Se requiere impulsar políticas de salud focalizada en la población jornalera pues existen un sinfín de desventajas sociales que les hacen ser blanco fácil de cualquier enfermedad, especialmente del SAR´s COV 2. Las dimensiones de las viviendas y cuarterías (conjunto de cuartos de renta) no permiten con facilidad aislar a una persona enferma, el acceso al agua en ocasiones es irregular o de mala calidad, y la atención médica suele ser difícil e ineficiente, por mencionar solo algunos.

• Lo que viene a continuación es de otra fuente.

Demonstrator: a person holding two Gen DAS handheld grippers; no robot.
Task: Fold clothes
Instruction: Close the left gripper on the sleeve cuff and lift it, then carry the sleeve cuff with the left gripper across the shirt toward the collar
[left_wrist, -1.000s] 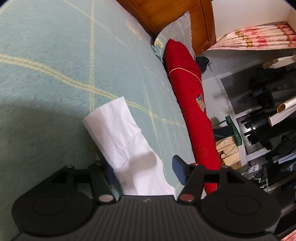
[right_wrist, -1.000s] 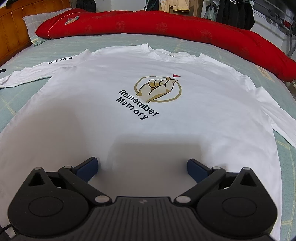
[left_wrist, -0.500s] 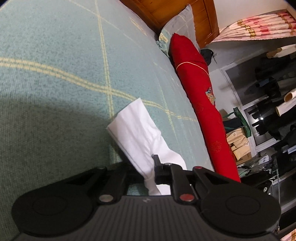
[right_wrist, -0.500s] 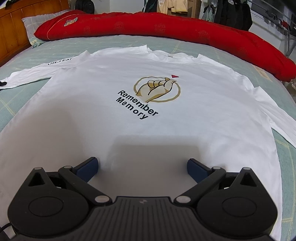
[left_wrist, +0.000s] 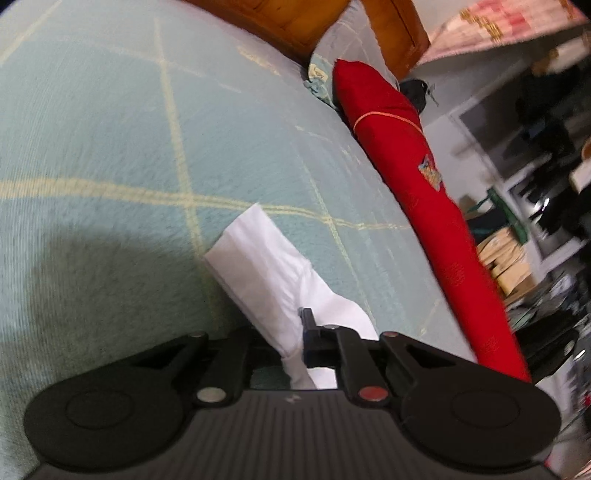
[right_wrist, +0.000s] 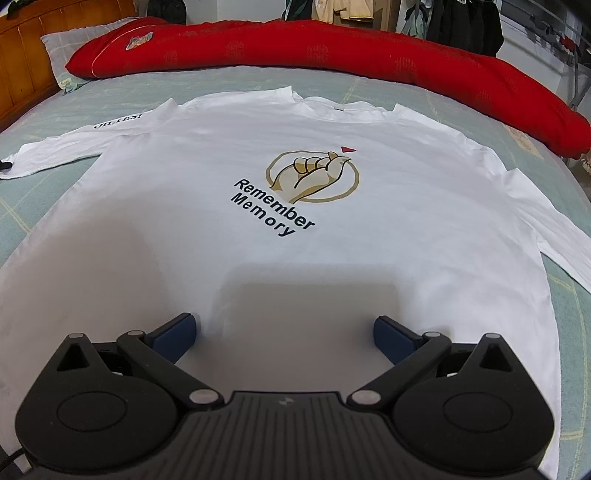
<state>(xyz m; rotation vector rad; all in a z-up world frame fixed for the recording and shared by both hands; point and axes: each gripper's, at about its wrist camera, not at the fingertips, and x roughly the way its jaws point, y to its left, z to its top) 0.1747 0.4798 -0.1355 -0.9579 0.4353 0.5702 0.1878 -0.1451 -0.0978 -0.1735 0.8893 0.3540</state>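
One white long-sleeved shirt (right_wrist: 280, 258) lies spread flat, print side up, on the bed (right_wrist: 55, 110), its collar toward 12 o'clock in the right wrist view and a gold hand emblem (right_wrist: 312, 175) with the words "Remember Memory" at its centre. Its left sleeve (left_wrist: 266, 266) runs out toward 9 o'clock in that view; the other sleeve trails toward 3 o'clock. The left gripper (left_wrist: 295, 343) has its jaws closing, pinching the sleeve's white cloth near the cuff, with the cuff end lying on the green checked bedspread (left_wrist: 129, 147) toward 11 o'clock in the left wrist view. The right gripper (right_wrist: 284, 332) hovers over the shirt's lower hem area, jaws spread wide with nothing between them. At the far edge, 12 o'clock, stretches a long red bolster (right_wrist: 332, 48), with a grey pillow (right_wrist: 62, 44) and wooden headboard (right_wrist: 22, 59) at 10 o'clock.
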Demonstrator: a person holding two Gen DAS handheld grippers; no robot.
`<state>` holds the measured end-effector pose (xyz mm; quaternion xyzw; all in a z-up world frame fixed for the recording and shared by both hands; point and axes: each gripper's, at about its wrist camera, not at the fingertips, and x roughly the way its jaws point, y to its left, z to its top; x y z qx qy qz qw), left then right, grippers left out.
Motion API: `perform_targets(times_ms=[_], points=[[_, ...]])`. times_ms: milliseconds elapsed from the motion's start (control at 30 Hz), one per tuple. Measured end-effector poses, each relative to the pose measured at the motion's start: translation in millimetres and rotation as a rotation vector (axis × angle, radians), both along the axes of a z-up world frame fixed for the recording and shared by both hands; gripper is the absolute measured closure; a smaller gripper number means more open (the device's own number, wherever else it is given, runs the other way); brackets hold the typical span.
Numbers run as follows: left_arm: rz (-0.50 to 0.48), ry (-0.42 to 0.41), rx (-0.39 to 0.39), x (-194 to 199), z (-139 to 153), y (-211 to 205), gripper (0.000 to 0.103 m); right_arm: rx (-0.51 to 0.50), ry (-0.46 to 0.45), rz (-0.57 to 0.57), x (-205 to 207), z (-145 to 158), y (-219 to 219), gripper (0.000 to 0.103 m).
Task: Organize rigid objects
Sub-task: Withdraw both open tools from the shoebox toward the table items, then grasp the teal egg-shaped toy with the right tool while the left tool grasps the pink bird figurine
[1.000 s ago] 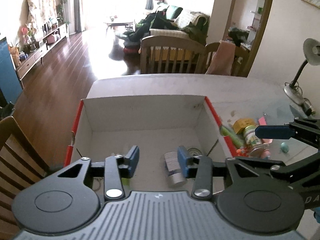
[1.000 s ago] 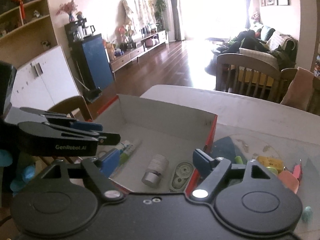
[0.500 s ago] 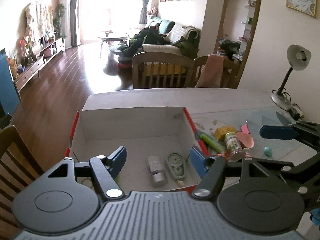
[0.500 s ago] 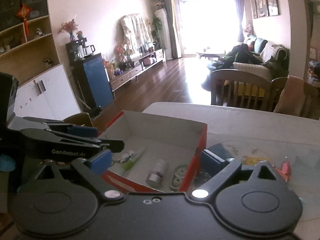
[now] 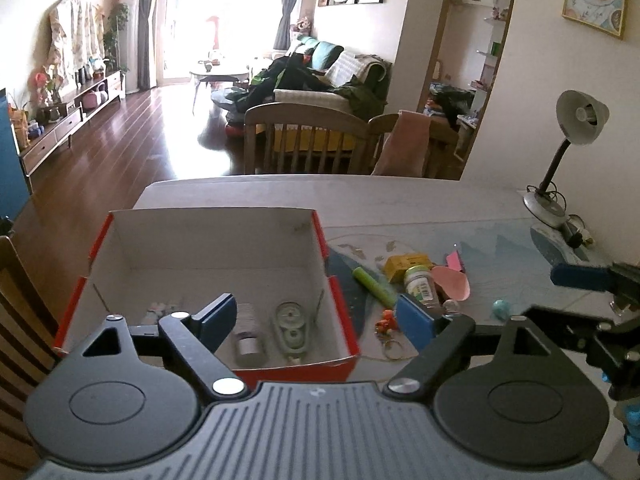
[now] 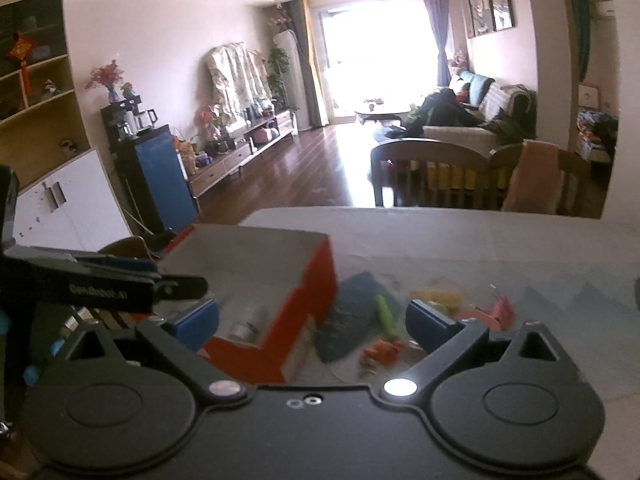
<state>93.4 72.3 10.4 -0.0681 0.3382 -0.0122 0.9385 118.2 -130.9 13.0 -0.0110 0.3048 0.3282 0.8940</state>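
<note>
Hand-held gripper (image 5: 316, 318) above cluttered table (image 5: 400, 200)

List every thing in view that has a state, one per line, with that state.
left gripper: jaws opening, nothing between them
right gripper: jaws opening, nothing between them
red box: open-topped, partly filled
correction tape: lying flat in the box
small bottle: lying on its side in the box
capped jar: on the table outside the box
green tube: lying outside the box
desk lamp: unlit

Right gripper (image 6: 312, 322) fingers opening, empty, above red box (image 6: 308, 304) corner; green marker (image 6: 385, 312) beside
</note>
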Motion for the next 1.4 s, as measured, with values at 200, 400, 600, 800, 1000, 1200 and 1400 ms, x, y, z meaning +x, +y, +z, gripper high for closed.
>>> perform_targets(times_ms=[200, 400, 600, 800, 1000, 1200, 1400], points=[[0.005, -0.015, -0.014, 9, -8, -27, 0.001, -0.029, 0.003, -0.018, 8, -10, -31, 0.003], [-0.007, 0.003, -0.017, 21, -26, -57, 0.001, -0.05, 0.019, -0.068, 26, -26, -66, 0.003], [-0.041, 0.039, -0.041, 36, -52, -89, 0.001, -0.104, 0.014, -0.106, 48, -49, -99, 0.006], [-0.075, 0.057, -0.029, 52, -81, -122, 0.001, -0.162, 0.024, -0.131, 76, -74, -123, 0.007], [-0.086, 0.076, -0.005, 71, -105, -149, 0.001, -0.211, 0.054, -0.133, 104, -102, -136, 0.011], [-0.11, 0.106, 0.025, 91, -133, -170, 0.001, -0.251, 0.077, -0.102, 124, -125, -138, 0.016], [-0.112, 0.144, 0.041, 107, -157, -185, 0.001, -0.271, 0.129, -0.078, 141, -149, -137, 0.025]])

Es menester que la política de cobertura universal respecto a la vacunación para el Covid 19 sea efectiva. Ciertamente la universalidad es por demás un atino de la actual administración federal, sin embargo, es importante hacer tiros más precisos e incluir como grupo prioritario a las personas jornaleras de la llamada “tercera edad”. La movilidad implica desplazamientos masivos que vuelve complicado ubicarlos y ubicarlas en sus lugares de origen, especialmente a los adultos mayores. Según Encuesta Nacional de Ocupación y Empleo de 2020, por lo menos 206, 253 personas adultas mayores son parte de la fuerza de trabajo jornalera, y casi 23 mil personas tienen al menos 75 años; si no se prioriza este sector, seguirán exponiéndose a un riesgo de contagio evitable ahora que las vacunas ya están arribando a nuestro país con mayor frecuencia.
Los desafíos que nos plantea la pandemia por el SARS-CoV 2 son inmensos, no solo por las mismas características de la enfermedad (alta letalidad y contagio así también síntomas agudos y graves) sino además porque nos acompañan como sociedad otros de similar envergadura. Las transformaciones ambientales globales, la violencia social persistente junto con el crimen organizado, las desigualdades sociales por demás ominosas y la crisis económica, recrudecen el contexto actual de la pandemia que sacudió a la mayoría de los países en el mundo.
Ante el inicio de la vacunación en población adulta mayor, hace algunas semanas le llovieron críticas al gobierno federal por priorizar los municipios más alejados y con poca infraestructura de salud, pero con poca relevancia epidemiológica. Algunos lo vieron como una decisión política y otros lo interpretamos como una decisión de justicia social; pues bien, con todo, aún está pendiente la deuda histórica con los migrantes, con las personas jornaleras, para mitigar los efectos perniciosos de la pandemia y las múltiples condiciones de desventaja social.